Hamilton suggested that the divide originated with the historical British control. Britain ran Sudan from the north and outsourced services to missionaries in the south, creating a religious and cultural schism. Throughout the 1900s, civil war and peace agreements alternated, with much violence erupting especially in the south.
Hamilton said some of the biggest internal problems facing the new South Sudan will be overcoming illiteracy, and gender and education issues. However, she saw independence as a gateway to improving conditions.
For the north, Hamilton suggested there might be internal confusion. “It means something if you lose one third of your territory, territory that connects you to the rest of Africa, and one third of your people,” she said.

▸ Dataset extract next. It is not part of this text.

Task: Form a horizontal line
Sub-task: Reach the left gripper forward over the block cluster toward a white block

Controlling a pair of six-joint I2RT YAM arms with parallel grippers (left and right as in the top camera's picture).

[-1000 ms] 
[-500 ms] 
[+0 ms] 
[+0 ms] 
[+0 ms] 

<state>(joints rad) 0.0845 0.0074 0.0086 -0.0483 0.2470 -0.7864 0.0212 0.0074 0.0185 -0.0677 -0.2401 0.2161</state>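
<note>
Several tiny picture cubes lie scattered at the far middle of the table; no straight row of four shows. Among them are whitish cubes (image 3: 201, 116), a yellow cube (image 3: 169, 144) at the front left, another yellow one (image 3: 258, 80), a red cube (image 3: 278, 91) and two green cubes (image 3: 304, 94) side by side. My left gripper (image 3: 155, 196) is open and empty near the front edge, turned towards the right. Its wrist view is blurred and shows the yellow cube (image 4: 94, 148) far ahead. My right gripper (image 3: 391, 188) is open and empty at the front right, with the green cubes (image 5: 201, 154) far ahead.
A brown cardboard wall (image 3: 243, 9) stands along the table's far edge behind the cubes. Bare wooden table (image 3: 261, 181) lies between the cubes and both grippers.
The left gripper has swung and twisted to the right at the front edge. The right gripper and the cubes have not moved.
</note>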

Oil and debt will be the two main economic issues between the two regions, Hamilton added. There will have to be cooperation since most of the oil reserves are in South Sudan, but pipes lead to the north. “Sharing oil could be a blessing in the short term because both governments have self-interest,” she said.
In terms of debt, Hamilton explained that the North wants both sides to take responsibility. However, the South argues that they’re not obligated to help pay because the Northern government did nothing to help the southern region with the money it spent.
Political science Ph.D. student Amanda Blair attended the event to keep up to date on Africa, and found Hamilton insightful. “The most compelling part was thinking about Sudan in the three contexts she presented—internally in the south, internally in the north, and the interrelation between the two,” she said.
The talk was organized by Chicago Careers in Journalism.